There being an absolute inhibition in the law against the driving of cattle into the state from infected districts unless the live-stock sanitary commission shall promulgate rules and regulations as to their inspection, a failure of the commission to act in that respect, *618and to make rules and regulations, must be regarded as a determination by it to exclude all cattle attempted to be driven into the state from such districts. If, as contended by counsel for the railway company, any and all cattle may be driven into the state for immediate slaughter from points south of the state line, without inspection, an infected herd may be driven lawfully from the north line of the Indian Territory to Topeka or Kansas City, Kan., for slaughter, threatening with deadly inoculation all the native cattle contiguous to the roads over which they might pass. Such is not the spirit, letter or intention of the law. If Southern cattle can be driven lawfully two miles into the state, the driving of them a distance of 100 or 200 miles would be equally permissible.

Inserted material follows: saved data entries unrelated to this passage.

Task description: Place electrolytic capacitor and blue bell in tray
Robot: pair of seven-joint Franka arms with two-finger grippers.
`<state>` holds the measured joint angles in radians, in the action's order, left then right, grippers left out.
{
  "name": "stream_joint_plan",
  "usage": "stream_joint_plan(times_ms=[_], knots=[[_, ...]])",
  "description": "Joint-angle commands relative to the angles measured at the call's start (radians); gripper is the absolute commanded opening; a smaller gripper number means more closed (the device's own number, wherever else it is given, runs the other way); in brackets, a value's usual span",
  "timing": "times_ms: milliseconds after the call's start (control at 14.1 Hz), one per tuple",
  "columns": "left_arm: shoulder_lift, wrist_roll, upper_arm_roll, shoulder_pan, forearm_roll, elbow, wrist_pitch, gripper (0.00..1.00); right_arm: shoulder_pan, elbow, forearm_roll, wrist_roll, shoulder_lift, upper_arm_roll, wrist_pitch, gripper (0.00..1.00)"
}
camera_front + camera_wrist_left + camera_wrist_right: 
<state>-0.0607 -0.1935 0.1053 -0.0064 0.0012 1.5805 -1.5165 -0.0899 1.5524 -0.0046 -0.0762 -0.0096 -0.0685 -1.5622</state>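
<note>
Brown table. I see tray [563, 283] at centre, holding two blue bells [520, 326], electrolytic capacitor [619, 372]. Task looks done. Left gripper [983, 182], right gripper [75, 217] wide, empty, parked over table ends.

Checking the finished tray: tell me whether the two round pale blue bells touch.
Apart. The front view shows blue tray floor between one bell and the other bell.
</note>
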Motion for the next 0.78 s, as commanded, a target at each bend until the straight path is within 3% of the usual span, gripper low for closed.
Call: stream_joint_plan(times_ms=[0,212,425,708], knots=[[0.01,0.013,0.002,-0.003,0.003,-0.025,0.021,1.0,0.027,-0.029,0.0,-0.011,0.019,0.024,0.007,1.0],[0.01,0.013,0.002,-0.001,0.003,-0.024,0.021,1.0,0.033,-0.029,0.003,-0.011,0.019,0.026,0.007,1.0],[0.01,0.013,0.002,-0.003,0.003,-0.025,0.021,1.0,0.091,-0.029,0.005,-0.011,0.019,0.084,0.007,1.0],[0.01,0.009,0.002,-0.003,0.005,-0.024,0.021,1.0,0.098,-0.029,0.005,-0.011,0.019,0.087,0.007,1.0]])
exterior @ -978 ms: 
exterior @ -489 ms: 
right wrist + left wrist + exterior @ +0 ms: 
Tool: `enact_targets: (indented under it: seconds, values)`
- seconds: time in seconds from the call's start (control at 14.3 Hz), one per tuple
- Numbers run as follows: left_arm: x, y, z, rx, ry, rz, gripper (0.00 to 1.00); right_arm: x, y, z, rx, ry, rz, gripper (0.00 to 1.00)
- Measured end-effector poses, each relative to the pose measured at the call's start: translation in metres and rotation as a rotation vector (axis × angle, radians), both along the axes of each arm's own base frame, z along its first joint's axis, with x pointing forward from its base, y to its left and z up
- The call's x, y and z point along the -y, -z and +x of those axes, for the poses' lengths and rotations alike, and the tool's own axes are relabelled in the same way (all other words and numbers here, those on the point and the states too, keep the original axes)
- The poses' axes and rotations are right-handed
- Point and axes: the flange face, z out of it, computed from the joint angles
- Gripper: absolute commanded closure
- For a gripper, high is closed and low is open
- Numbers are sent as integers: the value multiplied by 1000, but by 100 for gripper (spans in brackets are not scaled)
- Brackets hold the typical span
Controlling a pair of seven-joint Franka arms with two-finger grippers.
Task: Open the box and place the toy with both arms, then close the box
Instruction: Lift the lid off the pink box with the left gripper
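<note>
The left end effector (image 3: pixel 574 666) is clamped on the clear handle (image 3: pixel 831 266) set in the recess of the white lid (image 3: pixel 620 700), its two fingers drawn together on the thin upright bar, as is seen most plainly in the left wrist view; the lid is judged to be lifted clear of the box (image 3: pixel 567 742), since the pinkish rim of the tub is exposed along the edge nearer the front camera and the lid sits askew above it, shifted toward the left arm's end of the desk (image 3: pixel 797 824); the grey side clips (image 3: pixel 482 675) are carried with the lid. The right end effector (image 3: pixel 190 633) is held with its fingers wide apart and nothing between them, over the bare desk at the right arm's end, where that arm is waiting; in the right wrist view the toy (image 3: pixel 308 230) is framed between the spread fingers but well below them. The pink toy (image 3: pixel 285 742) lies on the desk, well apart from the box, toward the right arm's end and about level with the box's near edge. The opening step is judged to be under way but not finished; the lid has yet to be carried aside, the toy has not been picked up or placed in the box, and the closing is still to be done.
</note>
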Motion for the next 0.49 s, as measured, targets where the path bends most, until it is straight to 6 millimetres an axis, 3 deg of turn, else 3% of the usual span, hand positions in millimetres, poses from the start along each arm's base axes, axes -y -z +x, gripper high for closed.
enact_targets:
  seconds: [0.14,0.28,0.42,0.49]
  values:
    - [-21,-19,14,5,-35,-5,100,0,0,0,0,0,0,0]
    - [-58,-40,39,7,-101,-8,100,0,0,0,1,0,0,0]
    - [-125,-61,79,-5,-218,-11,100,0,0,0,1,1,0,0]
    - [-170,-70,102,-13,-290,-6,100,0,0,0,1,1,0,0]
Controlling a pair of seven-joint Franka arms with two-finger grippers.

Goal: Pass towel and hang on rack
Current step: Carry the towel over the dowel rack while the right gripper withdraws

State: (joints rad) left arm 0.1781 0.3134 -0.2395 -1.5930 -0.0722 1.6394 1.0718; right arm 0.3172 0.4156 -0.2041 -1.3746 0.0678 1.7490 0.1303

The objection that the acts of defendant below in maintaining the cattle-trail did not constitute a public nuisance is ill-founded. To place in jeopardy the animal industry of a state where stock-raising is one of the principal sources of wealth is a matter of concern to all. A menace of such nature should be met with prompt preventive measures by those charged with the duty of enforcing the laws.

The judgment of the court below is reversed, with directions to proceed further in accordance with this opinion.

All the Justices concurring.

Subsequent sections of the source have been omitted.